1 . Below are two dictionaries containing information about different types of fruit. Print a nice message about each fruit stating its colour and price. For example, _An apple is red and costs € 2.50_, etc.

In [3]:
fruit_colors = {'apple': 'red', 'banana': 'yellow', 'orange': 'orange'}
fruit_prices = {'apple': 2.50, 'banana': 2.10, 'orange': 1.50}

# The example sentence includes 'a'/'an' ('an apple' / 'a banana')
# which was a bit of an oversight: the point of this exercise
# was to loop through a dictionary and access values.
# You could make a solution like this to avoid it.

for fruit in fruit_colors:
    color = fruit_colors[fruit]
    price = fruit_prices[fruit]

    print(fruit + 's', 'are', color, 'and cost €', price, sep=' ')

# Bonus points if you DID implement a solution on when to use
# 'a' or 'an'! Here is an example of your you can do that.

print()

def starts_with_vowel(word):
    '''
    Returns True if the word (a string) starts with a vowel.
    '''
    vowels = ['a', 'e', 'i', 'o', 'u']
    if word[0] in vowels:
        return True
    return False


for fruit in fruit_colors:
    color = fruit_colors[fruit]
    price = fruit_prices[fruit]

    if starts_with_vowel(fruit):
        article = 'An'
    else:
        article = 'A'

    print(article, fruit, 'is', color, 'and costs €', price, sep=' ')

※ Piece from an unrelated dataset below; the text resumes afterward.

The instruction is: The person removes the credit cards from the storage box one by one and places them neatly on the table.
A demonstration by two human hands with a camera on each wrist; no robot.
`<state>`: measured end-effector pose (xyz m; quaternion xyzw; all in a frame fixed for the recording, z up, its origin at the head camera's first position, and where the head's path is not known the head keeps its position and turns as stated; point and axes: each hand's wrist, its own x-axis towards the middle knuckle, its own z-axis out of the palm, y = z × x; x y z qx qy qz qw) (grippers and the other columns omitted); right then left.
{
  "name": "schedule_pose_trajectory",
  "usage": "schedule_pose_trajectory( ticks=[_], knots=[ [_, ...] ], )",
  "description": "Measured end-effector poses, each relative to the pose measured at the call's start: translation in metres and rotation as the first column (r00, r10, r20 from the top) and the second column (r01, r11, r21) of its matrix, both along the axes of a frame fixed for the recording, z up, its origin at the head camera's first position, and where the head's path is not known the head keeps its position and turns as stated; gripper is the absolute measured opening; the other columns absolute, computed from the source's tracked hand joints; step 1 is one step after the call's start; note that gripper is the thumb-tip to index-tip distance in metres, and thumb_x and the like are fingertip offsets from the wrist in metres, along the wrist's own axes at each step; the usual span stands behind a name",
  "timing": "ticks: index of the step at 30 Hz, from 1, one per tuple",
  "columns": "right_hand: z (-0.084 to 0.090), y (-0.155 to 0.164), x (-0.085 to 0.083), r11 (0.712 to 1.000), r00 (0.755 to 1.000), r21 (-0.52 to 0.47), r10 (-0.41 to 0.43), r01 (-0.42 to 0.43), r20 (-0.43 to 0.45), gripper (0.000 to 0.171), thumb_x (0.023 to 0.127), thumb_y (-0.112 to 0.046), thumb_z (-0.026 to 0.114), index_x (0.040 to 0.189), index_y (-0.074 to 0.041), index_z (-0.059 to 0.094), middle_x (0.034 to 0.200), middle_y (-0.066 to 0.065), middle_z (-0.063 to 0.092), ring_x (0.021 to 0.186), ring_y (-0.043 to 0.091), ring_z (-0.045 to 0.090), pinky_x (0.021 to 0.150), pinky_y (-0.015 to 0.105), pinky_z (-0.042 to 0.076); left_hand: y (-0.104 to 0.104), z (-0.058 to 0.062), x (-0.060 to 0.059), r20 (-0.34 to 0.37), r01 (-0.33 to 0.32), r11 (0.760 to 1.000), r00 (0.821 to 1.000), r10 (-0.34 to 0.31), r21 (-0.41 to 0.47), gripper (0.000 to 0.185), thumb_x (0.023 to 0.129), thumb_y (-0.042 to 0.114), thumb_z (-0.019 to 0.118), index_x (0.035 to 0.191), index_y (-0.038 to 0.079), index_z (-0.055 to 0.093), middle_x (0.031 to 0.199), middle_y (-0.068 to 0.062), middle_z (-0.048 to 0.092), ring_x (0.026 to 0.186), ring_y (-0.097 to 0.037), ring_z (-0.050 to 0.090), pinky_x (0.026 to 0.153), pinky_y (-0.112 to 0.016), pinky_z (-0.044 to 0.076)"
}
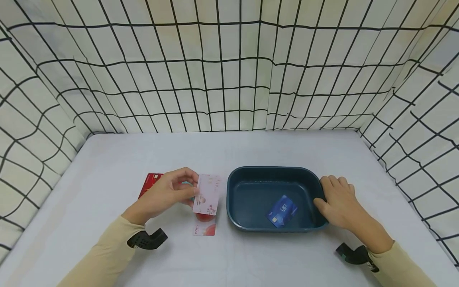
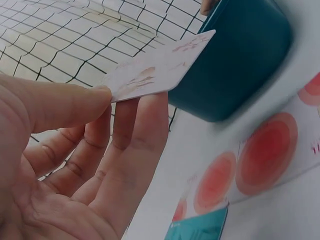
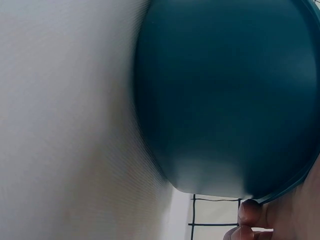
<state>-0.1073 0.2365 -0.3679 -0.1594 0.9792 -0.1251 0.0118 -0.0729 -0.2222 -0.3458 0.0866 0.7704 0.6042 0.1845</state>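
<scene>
Between thumb and fingers, my left hand point(image 1: 163, 195) pinches a pale pink card point(image 1: 208, 193) with VIP lettering and a small flower print. The card is raised and overlaps a white card with red circles point(image 1: 205, 229) lying on the table. Part of a red card point(image 1: 150, 182) shows behind that hand, and a teal card point(image 2: 200, 226) appears low in the left wrist view. My right hand point(image 1: 338, 203) grips the right rim of a dark blue plastic tub point(image 1: 247, 207), thumb over its edge. Inside the tub lies a blue VIP card point(image 1: 282, 211), turned at an angle.
A white cloth point(image 1: 272, 259) covers the table. White panels with black netting point(image 1: 229, 75) enclose the back and both sides. Each wrist carries a black camera mount, the left one point(image 1: 148, 240) close above the cloth.
</scene>
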Motion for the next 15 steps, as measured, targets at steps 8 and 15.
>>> schedule_pose_trajectory(
  ticks=[8, 15],
  knots=[
    [0.002, 0.0, -0.001, 1.0, 1.0, 0.014, -0.005, 0.005, 0.009, 0.023, 0.089, -0.022, 0.057, 0.101, -0.003, 0.051, 0.091, 0.009, 0.048, 0.086, 0.028, 0.035, 0.072, 0.039, 0.023, -0.016, -0.007, 0.004, 0.011, -0.028, 1.0, 1.0, 0.028, -0.009, 0.027, 0.099, 0.018, 0.069, 0.117, 0.004, 0.055, 0.119, -0.018, 0.064, 0.096, -0.027, 0.074, 0.083, -0.041, 0.065],
    [0.002, 0.0, -0.001, 1.0, 1.0, 0.011, -0.01, 0.01, 0.008, 0.023, 0.089, -0.023, 0.058, 0.101, -0.003, 0.052, 0.091, 0.009, 0.049, 0.086, 0.028, 0.036, 0.072, 0.039, 0.023, -0.03, -0.01, 0.007, 0.017, -0.067, 0.998, 0.998, 0.067, -0.011, 0.029, 0.098, 0.018, 0.07, 0.118, 0.002, 0.055, 0.115, -0.014, 0.063, 0.097, -0.028, 0.073, 0.082, -0.04, 0.065]
  ],
)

apples are red and cost € 2.5
bananas are yellow and cost € 2.1
oranges are orange and cost € 1.5

An apple is red and costs € 2.5
A banana is yellow and costs € 2.1
An orange is orange and costs € 1.5


2 . Here is a longer lists of fruit colours. Write a function `count_fruits` which gets gets a colour as input and returns the number of fruits that have that colour (according to `lots_of_fruit`).

In [4]:
lots_of_fruit = {'apple': 'red', 'banana': 'yellow', 'orange': 'orange',
                 'cucumber': 'green', 'kiwi': 'green', 'strawberry': 'red',
                 'pineapple': 'yellow','blackberry': 'black', 'cherry': 'red',
                 'gooseberry': 'green', 'raspberry': 'red', 'mandarin': 'orange',
                 'lemon': 'yellow', 'lime': 'green'}

In [5]:
def count_fruits(color):
    '''Count the number of fruits in `lots_of_fruit` that match this colour.'''
    count = 0
    for value in lots_of_fruit.values():
        if value == color:
            count = count + 1
    return count

# let's see if it works!
assert count_fruits('red') == 4
assert count_fruits('lavender') == 0

3 . The list `fruit_basket` contains a bunch of fruits. Can you make a dictionary `fruit_counts` which gives the amount for each fruit in `fruit_basket`? (Do not count the fruits by hand!)

In [6]:
fruit_basket = ['apple', 'banana', 'banana', 'banana', 'apple', 'orange',
                'orange', 'grape', 'grape', 'grape', 'grape', 'grape', 'grape',
                'grape', 'grape', 'grape', 'pear', 'apple', 'strawberry',
                'strawberry', 'strawberry', 'orange']

In [7]:
def count_items(items):
    '''
    Count the items in a list.

    Input: a list of items, such as strings
    Output: a dictionary with the total of occurences for each item.
    '''

    counts = dict() # we will keep track of our counts in here!

    for item in items:
        # the current count: either the current value in the dictionary
        # or 0 if we haven't seen this fruit yet
        current_count = counts.get(item, 0)
        new_count = current_count + 1
        counts[item] = new_count
    
    return counts

fruit_counts = count_items(fruit_basket)

# let's see if it works!
assert fruit_counts['apple'] == 3


4 . Here is a different list, which contains the words in a sentence. Can you use your code above to make a dictionary `word_counts` telling us how often each word occurs? (Tip: if you need to do very similar tasks, make a function!)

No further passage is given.